It had been torture, listening to the girls story. Not just because, when boiled down to the bare facts, it was rather uninteresting and not very productive to me, and the goldfish's reaction made it even more unbearable. But somehow despite this, her tale was able to invoke very unwanted feelings in me: Guilt, remorse, betrayal, fear, even grief... How did she do it? She spoke of a future that would never be, and that I'd never have to endure, or get to explore. But then again, I also dreaded the point at her story, when she would get to the end, hoping desperately for the simpleminded army doctor, or the wretched landlady to bombard her with enough questions to keep her from revealing any more secrets concerning Sherlock or myself.

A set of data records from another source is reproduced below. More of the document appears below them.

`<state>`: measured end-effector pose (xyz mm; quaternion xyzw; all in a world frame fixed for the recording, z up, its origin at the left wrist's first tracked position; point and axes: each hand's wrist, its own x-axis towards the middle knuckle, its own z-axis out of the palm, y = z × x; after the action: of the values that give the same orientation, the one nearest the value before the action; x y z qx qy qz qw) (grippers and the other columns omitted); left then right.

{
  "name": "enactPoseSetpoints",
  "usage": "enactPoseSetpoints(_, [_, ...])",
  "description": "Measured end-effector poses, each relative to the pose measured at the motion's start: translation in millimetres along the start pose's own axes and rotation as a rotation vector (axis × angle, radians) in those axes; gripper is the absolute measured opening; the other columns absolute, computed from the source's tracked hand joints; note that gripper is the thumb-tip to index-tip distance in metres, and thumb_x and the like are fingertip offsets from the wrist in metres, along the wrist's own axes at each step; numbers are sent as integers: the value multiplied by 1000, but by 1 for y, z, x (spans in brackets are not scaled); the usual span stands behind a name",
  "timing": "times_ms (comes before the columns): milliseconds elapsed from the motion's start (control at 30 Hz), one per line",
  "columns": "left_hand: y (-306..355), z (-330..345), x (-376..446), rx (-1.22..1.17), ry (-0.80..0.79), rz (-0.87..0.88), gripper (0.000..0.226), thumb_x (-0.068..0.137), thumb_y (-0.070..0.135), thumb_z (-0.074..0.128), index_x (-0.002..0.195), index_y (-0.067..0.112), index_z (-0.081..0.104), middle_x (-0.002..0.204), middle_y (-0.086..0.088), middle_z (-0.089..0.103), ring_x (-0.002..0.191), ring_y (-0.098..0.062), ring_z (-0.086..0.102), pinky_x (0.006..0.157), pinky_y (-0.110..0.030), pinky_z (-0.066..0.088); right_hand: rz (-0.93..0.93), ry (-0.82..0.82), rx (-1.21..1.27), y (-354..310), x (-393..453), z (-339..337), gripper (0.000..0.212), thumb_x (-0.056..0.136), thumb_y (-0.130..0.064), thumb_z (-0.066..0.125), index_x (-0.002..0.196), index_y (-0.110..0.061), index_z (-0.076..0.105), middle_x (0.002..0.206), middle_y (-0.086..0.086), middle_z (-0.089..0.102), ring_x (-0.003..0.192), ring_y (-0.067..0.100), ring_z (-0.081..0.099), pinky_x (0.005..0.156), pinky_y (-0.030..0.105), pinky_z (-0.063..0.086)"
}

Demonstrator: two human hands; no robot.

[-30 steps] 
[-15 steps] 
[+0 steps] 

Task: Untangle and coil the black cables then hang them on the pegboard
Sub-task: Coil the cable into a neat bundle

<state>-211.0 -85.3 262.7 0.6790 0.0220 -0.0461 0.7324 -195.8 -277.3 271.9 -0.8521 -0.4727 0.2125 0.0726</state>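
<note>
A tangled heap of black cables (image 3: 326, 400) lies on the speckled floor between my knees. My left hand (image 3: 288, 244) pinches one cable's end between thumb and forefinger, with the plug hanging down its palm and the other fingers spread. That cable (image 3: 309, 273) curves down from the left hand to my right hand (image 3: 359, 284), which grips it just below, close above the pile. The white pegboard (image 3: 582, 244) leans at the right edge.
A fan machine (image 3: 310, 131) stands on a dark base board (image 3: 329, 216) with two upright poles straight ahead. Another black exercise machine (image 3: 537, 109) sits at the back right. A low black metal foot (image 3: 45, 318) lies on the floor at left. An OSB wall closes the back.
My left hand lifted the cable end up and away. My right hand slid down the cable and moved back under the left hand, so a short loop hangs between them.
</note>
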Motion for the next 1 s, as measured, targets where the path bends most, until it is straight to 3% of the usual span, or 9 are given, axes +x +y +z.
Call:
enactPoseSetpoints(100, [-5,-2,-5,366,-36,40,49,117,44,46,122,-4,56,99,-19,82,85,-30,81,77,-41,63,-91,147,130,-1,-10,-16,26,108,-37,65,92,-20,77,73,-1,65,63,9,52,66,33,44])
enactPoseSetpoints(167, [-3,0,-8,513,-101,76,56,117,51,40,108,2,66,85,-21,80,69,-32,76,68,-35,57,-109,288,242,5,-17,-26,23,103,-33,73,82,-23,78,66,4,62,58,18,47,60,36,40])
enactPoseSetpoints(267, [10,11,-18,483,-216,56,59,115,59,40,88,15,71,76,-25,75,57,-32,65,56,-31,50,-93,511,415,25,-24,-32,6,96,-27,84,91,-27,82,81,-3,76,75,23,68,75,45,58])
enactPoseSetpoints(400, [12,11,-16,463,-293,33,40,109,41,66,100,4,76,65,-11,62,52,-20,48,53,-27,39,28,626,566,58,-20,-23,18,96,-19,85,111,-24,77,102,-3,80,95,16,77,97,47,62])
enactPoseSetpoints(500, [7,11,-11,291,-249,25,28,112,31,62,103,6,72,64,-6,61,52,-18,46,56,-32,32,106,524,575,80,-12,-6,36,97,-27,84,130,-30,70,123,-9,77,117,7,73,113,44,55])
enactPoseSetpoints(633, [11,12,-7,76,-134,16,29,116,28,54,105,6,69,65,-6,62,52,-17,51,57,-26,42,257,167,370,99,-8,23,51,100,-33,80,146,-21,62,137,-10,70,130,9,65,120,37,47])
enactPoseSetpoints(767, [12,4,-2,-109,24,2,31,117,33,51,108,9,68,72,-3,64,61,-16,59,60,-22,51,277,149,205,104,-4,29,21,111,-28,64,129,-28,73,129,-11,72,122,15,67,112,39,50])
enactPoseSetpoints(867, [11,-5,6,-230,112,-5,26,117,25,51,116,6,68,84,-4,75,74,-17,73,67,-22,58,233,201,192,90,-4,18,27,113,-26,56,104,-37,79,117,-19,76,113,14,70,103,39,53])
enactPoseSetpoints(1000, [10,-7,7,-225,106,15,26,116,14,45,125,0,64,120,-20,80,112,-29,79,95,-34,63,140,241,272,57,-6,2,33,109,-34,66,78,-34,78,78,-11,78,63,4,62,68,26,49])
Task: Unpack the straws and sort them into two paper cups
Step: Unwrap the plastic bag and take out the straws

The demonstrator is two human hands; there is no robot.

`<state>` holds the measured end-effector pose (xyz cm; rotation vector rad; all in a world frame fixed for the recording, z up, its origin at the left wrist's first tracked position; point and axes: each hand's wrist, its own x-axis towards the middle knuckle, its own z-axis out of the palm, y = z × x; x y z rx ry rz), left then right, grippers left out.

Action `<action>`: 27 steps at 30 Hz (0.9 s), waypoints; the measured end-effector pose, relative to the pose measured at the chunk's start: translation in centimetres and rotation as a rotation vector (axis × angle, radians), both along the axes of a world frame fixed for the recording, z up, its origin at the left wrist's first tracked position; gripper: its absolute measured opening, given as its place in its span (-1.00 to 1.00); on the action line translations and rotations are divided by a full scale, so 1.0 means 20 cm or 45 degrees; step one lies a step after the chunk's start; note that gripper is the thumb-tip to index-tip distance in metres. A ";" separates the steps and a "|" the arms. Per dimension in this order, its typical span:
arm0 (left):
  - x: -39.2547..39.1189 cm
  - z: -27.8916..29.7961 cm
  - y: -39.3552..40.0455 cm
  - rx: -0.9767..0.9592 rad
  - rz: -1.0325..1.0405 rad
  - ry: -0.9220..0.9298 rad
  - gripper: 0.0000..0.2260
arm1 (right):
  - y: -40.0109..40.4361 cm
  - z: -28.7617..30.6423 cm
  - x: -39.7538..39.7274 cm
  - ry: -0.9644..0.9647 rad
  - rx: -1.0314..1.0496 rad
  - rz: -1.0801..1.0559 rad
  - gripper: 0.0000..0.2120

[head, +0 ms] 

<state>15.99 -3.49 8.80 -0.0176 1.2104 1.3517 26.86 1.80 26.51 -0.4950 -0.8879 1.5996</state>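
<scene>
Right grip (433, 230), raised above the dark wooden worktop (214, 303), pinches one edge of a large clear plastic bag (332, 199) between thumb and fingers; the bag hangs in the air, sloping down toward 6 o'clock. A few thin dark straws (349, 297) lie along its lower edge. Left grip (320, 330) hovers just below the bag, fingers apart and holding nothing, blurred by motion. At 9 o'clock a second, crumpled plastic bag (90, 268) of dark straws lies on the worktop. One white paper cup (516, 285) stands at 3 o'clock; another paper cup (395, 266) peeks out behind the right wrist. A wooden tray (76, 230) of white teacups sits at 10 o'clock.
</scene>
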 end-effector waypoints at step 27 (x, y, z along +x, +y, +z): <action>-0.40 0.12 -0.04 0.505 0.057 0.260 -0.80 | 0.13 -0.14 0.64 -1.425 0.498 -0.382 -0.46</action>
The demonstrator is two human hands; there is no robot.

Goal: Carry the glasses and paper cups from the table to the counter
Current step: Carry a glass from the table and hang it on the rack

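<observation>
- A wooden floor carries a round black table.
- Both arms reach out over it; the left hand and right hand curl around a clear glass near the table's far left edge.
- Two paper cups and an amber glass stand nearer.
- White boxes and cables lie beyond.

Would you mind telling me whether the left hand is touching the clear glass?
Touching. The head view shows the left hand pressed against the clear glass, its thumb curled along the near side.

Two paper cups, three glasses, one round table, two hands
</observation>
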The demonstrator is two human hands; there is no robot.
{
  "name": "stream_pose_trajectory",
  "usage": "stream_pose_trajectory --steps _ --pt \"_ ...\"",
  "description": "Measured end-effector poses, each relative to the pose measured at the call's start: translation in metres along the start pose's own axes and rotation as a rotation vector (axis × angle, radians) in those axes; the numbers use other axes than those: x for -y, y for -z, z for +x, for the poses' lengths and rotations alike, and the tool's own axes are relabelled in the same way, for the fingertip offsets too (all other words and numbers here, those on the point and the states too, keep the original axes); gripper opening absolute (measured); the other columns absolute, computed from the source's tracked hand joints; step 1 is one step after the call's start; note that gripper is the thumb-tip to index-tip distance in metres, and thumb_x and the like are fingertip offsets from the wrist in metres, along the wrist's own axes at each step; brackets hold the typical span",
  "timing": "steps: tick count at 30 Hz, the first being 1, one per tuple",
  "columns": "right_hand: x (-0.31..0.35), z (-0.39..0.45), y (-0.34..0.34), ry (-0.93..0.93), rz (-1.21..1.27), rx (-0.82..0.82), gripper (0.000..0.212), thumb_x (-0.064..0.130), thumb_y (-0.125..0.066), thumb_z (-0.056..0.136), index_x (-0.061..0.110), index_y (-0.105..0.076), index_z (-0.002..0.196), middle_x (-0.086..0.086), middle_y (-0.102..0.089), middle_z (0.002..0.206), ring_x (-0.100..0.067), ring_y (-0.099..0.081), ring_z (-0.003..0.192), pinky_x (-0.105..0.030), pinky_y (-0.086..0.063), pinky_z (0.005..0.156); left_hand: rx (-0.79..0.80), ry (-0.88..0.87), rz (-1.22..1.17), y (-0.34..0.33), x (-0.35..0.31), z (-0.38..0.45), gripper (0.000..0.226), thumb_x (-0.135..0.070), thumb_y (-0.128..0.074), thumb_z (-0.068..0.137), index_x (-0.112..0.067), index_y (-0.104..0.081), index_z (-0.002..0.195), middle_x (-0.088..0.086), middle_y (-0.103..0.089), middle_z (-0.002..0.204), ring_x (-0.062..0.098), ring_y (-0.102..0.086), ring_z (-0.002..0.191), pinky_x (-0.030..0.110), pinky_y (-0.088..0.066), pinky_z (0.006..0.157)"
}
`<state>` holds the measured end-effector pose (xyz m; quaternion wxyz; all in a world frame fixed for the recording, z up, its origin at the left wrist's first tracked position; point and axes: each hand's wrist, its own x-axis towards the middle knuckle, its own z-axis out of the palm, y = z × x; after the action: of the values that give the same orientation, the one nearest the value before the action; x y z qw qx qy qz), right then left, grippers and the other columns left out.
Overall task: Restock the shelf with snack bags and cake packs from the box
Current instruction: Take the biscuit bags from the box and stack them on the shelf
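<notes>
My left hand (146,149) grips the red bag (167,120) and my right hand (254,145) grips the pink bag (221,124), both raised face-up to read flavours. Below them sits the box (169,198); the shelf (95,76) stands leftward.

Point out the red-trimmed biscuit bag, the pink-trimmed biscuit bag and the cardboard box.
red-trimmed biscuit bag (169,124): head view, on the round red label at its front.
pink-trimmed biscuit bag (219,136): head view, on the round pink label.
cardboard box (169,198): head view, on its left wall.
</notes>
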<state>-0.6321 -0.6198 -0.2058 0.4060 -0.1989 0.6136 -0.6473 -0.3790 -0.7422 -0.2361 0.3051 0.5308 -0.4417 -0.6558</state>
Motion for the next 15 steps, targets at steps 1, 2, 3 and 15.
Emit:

I just couldn't bear to see him suffer. I never did. In some way, it was a selfish gesture, when I had taught him to become coldhearted and calculating, seeking only facts, not friends. Because as much as I'd pride myself for not getting emotional above a respectable degree, there was one circumstance, one factor, one person, who could literally bring me to my knees, either in anguish or joy: Sherlock. It had been that way, ever since he had entered this world, I think. I never felt this way toward any other person since, surprisingly perhaps.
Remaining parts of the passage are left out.